Перед избой появился верхом приказчик из Суседа и сказал:
– Яна, хозяин приказал всем девушкам из Брдовца прийти завтра окапывать кукурузу у Крапины.
– Девушкам? – спросила с удивлением Яна.
– Да, потому что мужчины ленятся; да твоя изба и так не могла бы послать мужчину.
– И я должна идти и оставить слепого отца?
– Да, и ты, таков приказ.
– Ладно, ладно, кум, приду. Прощайте!
Приказчик уехал, а девушка вошла в избу и сказала старику.
– Отец! Вам придется завтра пойти в гости к Илии. Я должна идти на работу, и вы не можете оставаться целый день один.
– Почему ты должна идти? Что это значит? – спросил старик, подняв голову и широко раскрыв угасшие глаза.
– Таков приказ. Ну ничего! Завтра пойду окапывать кукурузу, а послезавтра переселимся к Матии.
Старик опустил голову, обдумывая что-то.
– Яна, Ножина еще не вернулся?
– Не знаю, отец; я уже три раза справлялась у Илии, говорят, еще не вернулся из Жумберака. Не хочу и думать об этом, – продолжала девушка, утирая слезу. – Ах, отец, я надеюсь, я жду год за годом, а его все нет. Такова уж моя доля… но лучше молчать, – вздохнула Яна, прижимая руку к сердцу. – Джюро мой, Джюро мой! Видишь ли ты это солнце, на которое я гляжу? Теперь я все напряла, теперь все готово, а моя свадебная рубашка желтеет в ларе.

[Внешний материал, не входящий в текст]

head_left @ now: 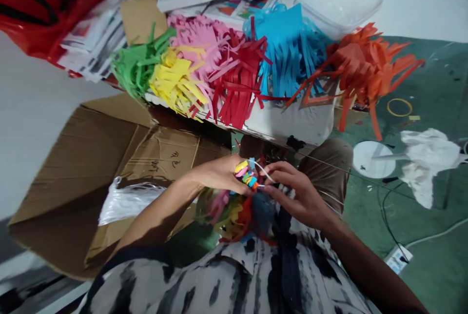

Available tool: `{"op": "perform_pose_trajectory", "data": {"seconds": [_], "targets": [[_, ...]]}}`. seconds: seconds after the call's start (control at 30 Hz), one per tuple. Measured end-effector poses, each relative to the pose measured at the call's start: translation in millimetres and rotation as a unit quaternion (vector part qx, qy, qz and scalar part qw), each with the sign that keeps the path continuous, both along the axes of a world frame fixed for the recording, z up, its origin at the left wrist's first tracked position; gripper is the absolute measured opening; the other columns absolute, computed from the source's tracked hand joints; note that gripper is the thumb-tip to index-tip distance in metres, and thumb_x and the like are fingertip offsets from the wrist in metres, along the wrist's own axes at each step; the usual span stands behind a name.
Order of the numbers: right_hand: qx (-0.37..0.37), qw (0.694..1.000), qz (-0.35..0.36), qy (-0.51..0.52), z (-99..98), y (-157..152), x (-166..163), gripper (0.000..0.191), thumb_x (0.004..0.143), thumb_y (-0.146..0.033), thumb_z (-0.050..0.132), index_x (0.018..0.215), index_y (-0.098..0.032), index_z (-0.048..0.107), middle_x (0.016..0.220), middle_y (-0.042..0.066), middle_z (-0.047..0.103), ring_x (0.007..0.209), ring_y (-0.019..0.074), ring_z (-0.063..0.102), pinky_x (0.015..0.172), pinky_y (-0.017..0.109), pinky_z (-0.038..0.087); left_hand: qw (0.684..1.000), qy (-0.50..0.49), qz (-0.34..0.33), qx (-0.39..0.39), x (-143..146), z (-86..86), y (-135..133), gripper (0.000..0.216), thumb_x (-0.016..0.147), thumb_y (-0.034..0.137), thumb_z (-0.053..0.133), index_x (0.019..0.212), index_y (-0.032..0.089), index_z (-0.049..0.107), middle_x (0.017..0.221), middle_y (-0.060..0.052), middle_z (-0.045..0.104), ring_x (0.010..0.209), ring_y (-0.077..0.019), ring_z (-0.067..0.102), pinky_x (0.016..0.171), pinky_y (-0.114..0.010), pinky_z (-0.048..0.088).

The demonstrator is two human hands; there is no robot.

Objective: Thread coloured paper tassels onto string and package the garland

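Note:
In front of my lap, my left hand (221, 173) is wrapped round the gathered top of a multicoloured paper-strip tassel (247, 175). Yellow, pink, green, blue and orange show at the gathered end. Below the hand hang the tassel's loose strips, partly blurred. A thin white cord (263, 170) loops from the gathered end across to my right hand (300, 197). Thumb and fingers of that hand pinch the cord, close to the tassel's right side. How the cord runs behind the tassel is hidden.
Ahead on a white surface (292, 121) lie fringed paper piles: green (137, 68), yellow (175, 80), pink (199, 43), red (237, 85), blue (285, 55) and orange (365, 70). An open cardboard box (73, 167) holding white cords (126, 199) stands at left. A power strip (399, 258) lies right.

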State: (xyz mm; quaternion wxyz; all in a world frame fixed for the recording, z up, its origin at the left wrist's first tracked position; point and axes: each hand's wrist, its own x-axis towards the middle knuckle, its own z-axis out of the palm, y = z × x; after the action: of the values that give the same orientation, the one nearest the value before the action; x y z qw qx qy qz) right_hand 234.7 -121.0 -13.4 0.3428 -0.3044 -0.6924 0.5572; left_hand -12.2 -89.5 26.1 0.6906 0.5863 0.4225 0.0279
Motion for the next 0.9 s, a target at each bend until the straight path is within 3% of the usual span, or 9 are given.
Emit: {"op": "perform_pose_trajectory", "data": {"seconds": [0.1, 0.2, 0.33, 0.4, 0.5, 0.57, 0.77, 0.9], "targets": [[-0.065, 0.997, 0.008, -0.032, -1.7, 5, 10, 0.023, 0.107, -0.036, 0.057, 0.092, -0.021, 0.066, 0.097, 0.003, 0.065, 0.092, 0.0176, 0.060, 0.083, 0.030, 0.046, 1.000, 0.005, -0.015, 0.015, 9, -9.8, -5, 0.021, 0.080, 0.024, 0.069, 0.069, 0.017, 0.052, 0.064, 0.006, 0.042, 0.059, -0.0084, 0.036, 0.053, -0.021, 0.029], [-0.150, 0.986, -0.017, -0.071, -8.5, 2, 11, 0.037, 0.108, -0.047, 0.051, 0.082, -0.022, 0.054, 0.075, -0.003, 0.050, 0.069, 0.0134, 0.046, 0.063, 0.027, 0.037, 1.000, 0.003, 0.004, 0.019, 20, -21.7, -10, 0.020, 0.078, 0.026, 0.068, 0.070, 0.018, 0.052, 0.064, 0.006, 0.043, 0.060, -0.0094, 0.038, 0.053, -0.022, 0.029], [-0.200, 0.971, -0.069, -0.108, -18.7, -10, 0, 0.037, 0.094, -0.054, 0.073, 0.108, -0.023, 0.057, 0.086, -0.003, 0.062, 0.072, 0.0140, 0.054, 0.062, 0.025, 0.040, 0.999, 0.013, 0.042, 0.000, 36, -45.7, -19, 0.023, 0.074, 0.031, 0.073, 0.069, 0.016, 0.056, 0.065, 0.005, 0.047, 0.061, -0.0098, 0.041, 0.053, -0.021, 0.031], [-0.178, 0.970, -0.088, -0.141, -22.5, -15, -5, 0.044, 0.089, -0.052, 0.078, 0.115, -0.024, 0.057, 0.089, -0.003, 0.065, 0.073, 0.0147, 0.057, 0.063, 0.026, 0.041, 0.998, -0.005, 0.056, -0.005, 48, -59.7, -25, 0.018, 0.068, 0.027, 0.074, 0.074, 0.015, 0.062, 0.068, 0.005, 0.054, 0.065, -0.0107, 0.046, 0.056, -0.020, 0.037], [-0.107, 0.976, -0.088, -0.167, -27.4, -21, -7, 0.028, 0.098, -0.048, 0.067, 0.094, -0.022, 0.057, 0.076, -0.004, 0.056, 0.066, 0.0125, 0.050, 0.061, 0.026, 0.036, 0.993, -0.069, 0.090, -0.021, 61, -73.5, -32, 0.022, 0.065, 0.020, 0.071, 0.085, 0.012, 0.071, 0.079, 0.002, 0.065, 0.075, -0.0139, 0.055, 0.066, -0.022, 0.045], [-0.086, 0.982, -0.087, -0.147, -29.4, -22, -3, 0.030, 0.103, -0.044, 0.059, 0.084, -0.022, 0.053, 0.071, -0.005, 0.049, 0.063, 0.0114, 0.044, 0.059, 0.026, 0.033, 0.990, -0.093, 0.094, -0.050, 61, -73.6, -34, 0.024, 0.066, 0.021, 0.074, 0.088, 0.011, 0.072, 0.082, 0.000, 0.067, 0.079, -0.0156, 0.058, 0.069, -0.023, 0.048], [-0.078, 0.992, -0.088, -0.034, -24.5, -15, 14, 0.026, 0.105, -0.039, 0.059, 0.085, -0.022, 0.055, 0.075, -0.004, 0.047, 0.066, 0.0121, 0.042, 0.061, 0.026, 0.036, 0.979, -0.109, 0.008, -0.171, 32, -63.3, -29, 0.054, 0.063, 0.037, 0.096, 0.110, 0.020, 0.075, 0.097, 0.000, 0.075, 0.084, -0.0184, 0.067, 0.076, -0.027, 0.056], [-0.047, 0.998, -0.039, -0.016, -22.5, -13, 18, 0.021, 0.104, -0.037, 0.062, 0.089, -0.022, 0.058, 0.076, -0.003, 0.049, 0.067, 0.0124, 0.043, 0.061, 0.026, 0.038, 0.945, -0.183, -0.072, -0.260, 39, -78.6, -38, 0.056, 0.051, 0.043, 0.102, 0.097, 0.021, 0.079, 0.091, -0.003, 0.078, 0.084, -0.0237, 0.071, 0.081, -0.034, 0.062]]}}
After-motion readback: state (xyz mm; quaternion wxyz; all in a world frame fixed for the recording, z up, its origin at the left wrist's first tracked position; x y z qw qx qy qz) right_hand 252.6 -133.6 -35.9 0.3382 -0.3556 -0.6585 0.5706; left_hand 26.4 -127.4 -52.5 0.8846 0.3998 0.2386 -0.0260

– Ну, а если Джюро не вернется? – спросил старик. – Ты бы не…
– Пошла за другого? – подхватила быстро Яна. – За Петара, что ли? Не говорите этого, отец! Одному дала слово и буду его или ничьей. Даже приди все ангелы небесные, и те не смогли бы меня подкупить. Я своего сердца не продаю.

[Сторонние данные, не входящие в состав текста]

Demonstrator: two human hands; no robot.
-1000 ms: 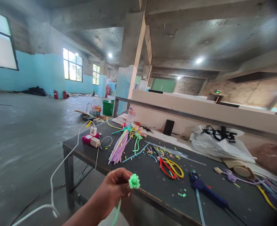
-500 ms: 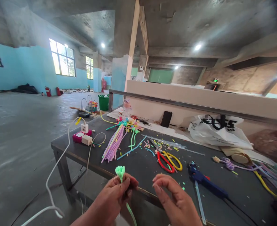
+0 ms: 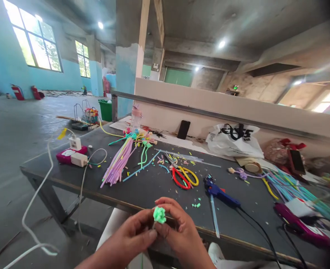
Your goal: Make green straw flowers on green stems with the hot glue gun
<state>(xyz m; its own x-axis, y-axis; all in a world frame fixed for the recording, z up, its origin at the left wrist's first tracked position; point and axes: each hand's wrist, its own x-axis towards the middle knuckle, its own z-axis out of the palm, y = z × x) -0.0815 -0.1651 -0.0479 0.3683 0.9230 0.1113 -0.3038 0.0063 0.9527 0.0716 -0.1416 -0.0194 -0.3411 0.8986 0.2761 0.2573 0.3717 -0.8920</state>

– Ну, ладно, ладно, – старик закивал головой, – пусть будет по-твоему.
Стояло прекрасное, ясное утро. Освежившаяся листва дрожала под дождевыми каплями, птицы резво носились в воздухе, человек дышал полной грудью, как бы стараясь вдохнуть побольше жизни. На поле у Крапины крестьянские девушки окапывали мотыгами низкую зеленую кукурузу. Белеют рубахи, краснеют пояса; от мерного движения, которым они, то нагибаясь, то выпрямляясь, вонзают блестящую мотыгу в черную землю, их косы также равномерно ударяют им по спине. И Яна с ними, во она румянее и крепче других. Ее голые полные руки легко и ловко опускают мотыгу; девическая грудь вздрагивает. Девушки поют, и песня медленно стелется по раввине и теряется в горах; но Яна молчит, Яна смотрит в землю, словно онемела. Близится полдень. Из Суседа прискакали двое верховых. Девушки подняли головы.
– Хозяин едет, – пронесся по рядам шепот.

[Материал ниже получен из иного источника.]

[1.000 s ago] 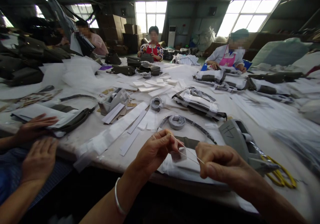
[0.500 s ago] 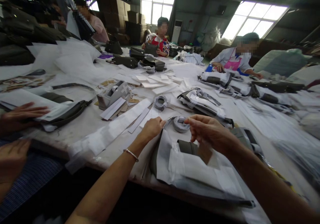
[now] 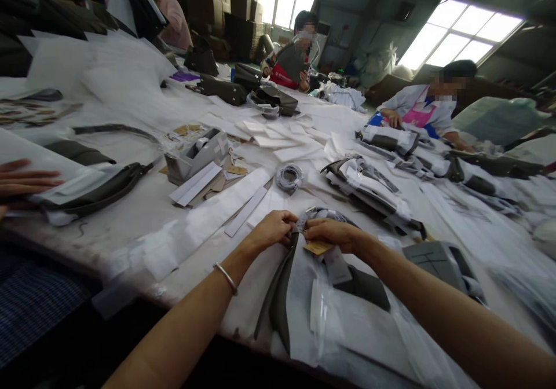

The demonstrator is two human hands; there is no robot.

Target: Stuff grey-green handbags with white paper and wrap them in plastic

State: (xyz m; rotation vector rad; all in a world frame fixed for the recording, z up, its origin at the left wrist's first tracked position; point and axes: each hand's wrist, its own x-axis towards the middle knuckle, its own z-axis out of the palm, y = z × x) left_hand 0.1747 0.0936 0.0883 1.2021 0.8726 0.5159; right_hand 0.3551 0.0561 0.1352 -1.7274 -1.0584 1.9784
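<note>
My left hand [image 3: 273, 228] and my right hand [image 3: 330, 232] meet over the table, both with fingers pinched together at a small metal fitting on a dark strap [image 3: 280, 287]. A brown paper tag [image 3: 318, 248] hangs under my right fingers. The strap belongs to a dark olive bag [image 3: 360, 287] wrapped in white tissue paper [image 3: 351, 325], lying at the table's near edge below my hands. What exactly each pinch holds is too small to make out.
A grey tape dispenser [image 3: 438, 261] sits right of my right arm, another one [image 3: 195, 157] farther left. White paper strips [image 3: 243, 204], a cord coil [image 3: 290, 176] and wrapped bags [image 3: 369, 186] cover the table. A neighbour's hand [image 3: 24, 178] rests on a bag at left. Three people sit at the far side.
My hands went from pulling a thin string near my body to reaching forward, then came together over the strap's fitting. The view tilted down and shifted left.
</note>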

И правда, это был Тахи, а с ним слуга Петар Бошняк. Лицо старика побледнело и распухло и было все покрыто морщинами, глаза, с темными мешками, горели, губы кривились как от боли. Яна подняла голову. Заметила Петара. Покраснела, словно кто-то ей всадил раскаленный нож в сердце. И снова принялась за работу. Господин Тахи проезжал на коне по рядам работниц и доехал до Яны. Петар прищурил один глаз и показал на нее пальцем. Тахи сдвинул брови, глаза у него загорелись, и он кивнул.
– Слушайте, – сказал Тахи, – сегодня можете обедать в Суседе; знаю, что дома у вас нет хлеба. Да вы и заслужили.